A recent article in an ophthalmology journal (BMC Ophthalomolgy), A survey of visual function in an Austrian population of school-age children with reading and writing difficulties, found that there was a very high number of binocular vision problems for those with reading/writing difficulties. This study notes that it "... confirms the importance of a full assessment of binocular visual status in order to detect and remedy these deficits in order to prevent the visual problems continuing to impact upon educational development." Let me emphasize this ...in order to prevent visual problems continuing to impact educational development...these researchers of the Vision Science Research Group, School of Biomedical Sciences, University of Ulster, Coleraine, Co. Londonderry BT52 1SA, UK didn't seem to see a problem with vision dysfunction adversely affecting reading. Although this was a retrospective study it did have a matched control group. If you click on the title of the paper, you will be able to download it immediately.
Also check out the following papers:
Vision, Visual-Information Processing, and Academic Performance Among Seventh-Grade Schoolchildren: A More Significant Relationship Than We Thought? by Sarina Goldst, Kenneth C. Koslowe and Shula Parush (full pdf available by clicking on title of paper)
(Dr.

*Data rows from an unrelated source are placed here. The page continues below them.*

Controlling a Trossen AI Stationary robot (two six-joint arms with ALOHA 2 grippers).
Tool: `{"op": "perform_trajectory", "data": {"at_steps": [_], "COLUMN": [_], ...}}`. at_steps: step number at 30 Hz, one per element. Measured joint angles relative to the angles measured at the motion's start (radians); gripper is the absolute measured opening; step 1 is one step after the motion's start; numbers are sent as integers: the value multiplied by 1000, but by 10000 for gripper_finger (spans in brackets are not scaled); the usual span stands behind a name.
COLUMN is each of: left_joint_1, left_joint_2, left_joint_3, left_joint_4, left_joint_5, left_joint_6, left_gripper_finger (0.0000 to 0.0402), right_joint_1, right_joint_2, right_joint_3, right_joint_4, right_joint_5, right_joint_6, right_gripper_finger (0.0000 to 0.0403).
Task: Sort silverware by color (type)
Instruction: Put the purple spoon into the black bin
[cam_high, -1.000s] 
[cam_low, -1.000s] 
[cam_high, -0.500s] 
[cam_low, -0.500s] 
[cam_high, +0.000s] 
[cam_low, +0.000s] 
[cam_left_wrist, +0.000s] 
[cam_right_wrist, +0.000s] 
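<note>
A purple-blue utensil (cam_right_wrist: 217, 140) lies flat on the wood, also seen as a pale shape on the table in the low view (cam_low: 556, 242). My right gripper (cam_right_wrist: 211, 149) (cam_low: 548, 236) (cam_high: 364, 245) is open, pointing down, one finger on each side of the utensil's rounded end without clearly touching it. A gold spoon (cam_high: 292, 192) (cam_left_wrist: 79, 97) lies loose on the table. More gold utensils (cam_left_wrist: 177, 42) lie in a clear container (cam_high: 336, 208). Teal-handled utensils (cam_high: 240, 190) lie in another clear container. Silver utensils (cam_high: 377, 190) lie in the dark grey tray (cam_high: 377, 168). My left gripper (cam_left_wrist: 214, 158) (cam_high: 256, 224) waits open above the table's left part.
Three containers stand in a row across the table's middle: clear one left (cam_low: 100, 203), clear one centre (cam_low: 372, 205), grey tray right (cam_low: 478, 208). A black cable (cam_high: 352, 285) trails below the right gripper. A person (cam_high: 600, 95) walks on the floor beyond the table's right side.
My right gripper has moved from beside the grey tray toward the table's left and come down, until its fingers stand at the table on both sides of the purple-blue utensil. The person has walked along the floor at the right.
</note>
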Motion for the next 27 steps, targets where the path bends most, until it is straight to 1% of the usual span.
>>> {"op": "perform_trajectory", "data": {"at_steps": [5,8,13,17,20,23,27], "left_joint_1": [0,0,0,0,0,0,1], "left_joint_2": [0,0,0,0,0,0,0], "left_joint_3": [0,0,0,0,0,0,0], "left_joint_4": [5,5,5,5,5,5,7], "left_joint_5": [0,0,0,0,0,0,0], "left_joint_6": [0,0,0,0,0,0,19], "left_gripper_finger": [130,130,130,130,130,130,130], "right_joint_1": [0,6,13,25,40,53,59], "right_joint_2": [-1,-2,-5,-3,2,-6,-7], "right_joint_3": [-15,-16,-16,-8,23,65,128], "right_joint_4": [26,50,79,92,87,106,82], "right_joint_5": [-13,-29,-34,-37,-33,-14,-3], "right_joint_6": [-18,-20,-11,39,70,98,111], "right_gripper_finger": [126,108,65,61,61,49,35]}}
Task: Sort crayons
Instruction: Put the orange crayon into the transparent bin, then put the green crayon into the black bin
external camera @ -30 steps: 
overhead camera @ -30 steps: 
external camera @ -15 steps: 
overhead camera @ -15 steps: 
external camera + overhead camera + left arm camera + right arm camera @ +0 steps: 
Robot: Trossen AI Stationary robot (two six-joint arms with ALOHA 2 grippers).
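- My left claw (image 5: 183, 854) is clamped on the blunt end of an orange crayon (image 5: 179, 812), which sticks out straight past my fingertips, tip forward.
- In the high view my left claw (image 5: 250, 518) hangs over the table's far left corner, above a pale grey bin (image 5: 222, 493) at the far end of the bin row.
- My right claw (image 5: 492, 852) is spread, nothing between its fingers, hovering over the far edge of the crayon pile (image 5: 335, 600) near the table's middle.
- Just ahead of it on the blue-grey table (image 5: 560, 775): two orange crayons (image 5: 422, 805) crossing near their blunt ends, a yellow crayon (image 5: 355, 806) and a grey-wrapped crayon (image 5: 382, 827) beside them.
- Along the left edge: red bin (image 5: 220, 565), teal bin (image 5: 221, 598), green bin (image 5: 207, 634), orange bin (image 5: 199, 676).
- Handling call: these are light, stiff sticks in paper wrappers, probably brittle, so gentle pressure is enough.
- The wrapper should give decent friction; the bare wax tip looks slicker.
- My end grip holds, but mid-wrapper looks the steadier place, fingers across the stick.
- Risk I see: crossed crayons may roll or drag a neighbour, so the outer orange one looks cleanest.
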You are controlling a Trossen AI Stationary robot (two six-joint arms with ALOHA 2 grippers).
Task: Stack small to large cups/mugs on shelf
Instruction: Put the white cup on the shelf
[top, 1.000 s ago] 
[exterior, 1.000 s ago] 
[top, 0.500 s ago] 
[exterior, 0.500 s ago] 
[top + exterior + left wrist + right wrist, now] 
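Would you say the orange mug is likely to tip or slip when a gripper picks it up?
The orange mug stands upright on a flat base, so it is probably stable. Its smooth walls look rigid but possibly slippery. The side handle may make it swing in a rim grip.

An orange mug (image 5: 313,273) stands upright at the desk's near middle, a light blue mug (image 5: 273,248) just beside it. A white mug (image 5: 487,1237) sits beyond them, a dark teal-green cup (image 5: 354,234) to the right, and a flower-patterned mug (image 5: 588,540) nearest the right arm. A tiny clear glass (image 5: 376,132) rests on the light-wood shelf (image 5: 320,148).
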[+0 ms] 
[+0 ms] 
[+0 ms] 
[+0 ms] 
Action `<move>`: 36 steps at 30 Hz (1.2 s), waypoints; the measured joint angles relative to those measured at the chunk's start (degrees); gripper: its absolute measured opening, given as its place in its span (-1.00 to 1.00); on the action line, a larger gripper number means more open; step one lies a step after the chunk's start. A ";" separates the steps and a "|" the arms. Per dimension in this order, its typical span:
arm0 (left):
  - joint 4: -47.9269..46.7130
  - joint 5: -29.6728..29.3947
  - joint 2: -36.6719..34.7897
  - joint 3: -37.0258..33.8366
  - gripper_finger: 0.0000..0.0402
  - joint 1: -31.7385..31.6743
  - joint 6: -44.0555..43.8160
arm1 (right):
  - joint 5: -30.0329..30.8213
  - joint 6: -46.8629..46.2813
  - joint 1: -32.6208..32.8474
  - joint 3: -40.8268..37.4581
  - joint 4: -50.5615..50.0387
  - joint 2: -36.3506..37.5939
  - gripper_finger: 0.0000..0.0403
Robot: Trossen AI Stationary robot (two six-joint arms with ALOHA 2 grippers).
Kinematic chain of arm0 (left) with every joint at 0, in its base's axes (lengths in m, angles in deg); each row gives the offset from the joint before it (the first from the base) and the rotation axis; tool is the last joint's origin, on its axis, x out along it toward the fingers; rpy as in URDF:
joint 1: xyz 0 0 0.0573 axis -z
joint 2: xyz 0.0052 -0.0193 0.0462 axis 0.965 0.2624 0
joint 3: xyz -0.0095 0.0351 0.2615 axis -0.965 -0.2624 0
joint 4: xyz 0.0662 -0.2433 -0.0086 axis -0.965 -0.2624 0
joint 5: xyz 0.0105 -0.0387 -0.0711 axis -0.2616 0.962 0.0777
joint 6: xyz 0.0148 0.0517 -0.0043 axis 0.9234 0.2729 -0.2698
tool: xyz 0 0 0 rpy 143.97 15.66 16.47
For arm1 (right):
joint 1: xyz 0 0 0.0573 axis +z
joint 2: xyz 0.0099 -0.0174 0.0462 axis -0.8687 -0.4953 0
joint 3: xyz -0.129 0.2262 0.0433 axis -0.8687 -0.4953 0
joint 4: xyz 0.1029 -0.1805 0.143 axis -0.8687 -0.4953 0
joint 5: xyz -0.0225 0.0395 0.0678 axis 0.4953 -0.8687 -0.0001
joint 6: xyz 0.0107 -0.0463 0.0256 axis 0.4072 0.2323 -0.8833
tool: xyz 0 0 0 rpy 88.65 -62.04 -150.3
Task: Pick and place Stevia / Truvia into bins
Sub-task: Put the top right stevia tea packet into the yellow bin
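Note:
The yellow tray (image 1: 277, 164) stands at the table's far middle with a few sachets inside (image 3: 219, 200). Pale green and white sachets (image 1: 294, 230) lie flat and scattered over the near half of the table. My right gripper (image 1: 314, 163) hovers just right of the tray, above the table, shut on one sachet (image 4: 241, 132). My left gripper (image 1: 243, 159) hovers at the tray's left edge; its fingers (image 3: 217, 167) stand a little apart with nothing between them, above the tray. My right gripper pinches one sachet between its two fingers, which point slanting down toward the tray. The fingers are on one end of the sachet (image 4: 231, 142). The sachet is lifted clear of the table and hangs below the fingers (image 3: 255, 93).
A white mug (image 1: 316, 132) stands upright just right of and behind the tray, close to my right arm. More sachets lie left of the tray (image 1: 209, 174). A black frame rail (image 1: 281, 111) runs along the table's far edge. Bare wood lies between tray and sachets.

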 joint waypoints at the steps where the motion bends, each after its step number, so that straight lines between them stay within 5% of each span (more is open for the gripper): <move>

Koslowe and Dr. Scheiman are both on the Journal Review Board of Optometry & Vision Development)
The scientific basis for and efficacy of optometric vision therapy in nonstrabismic accommodative and vergence disorders. Ciuffreda KJ.Optometry. 2002 Dec;73(12):735-62.
In any case my OMD colleagues are very slowly (very, very slowly) starting to accept more and more of what developmental optometry has been doing for decades. .... and conversely....optometry and ophthalmology are starting to produce research that has results most of us can agree on.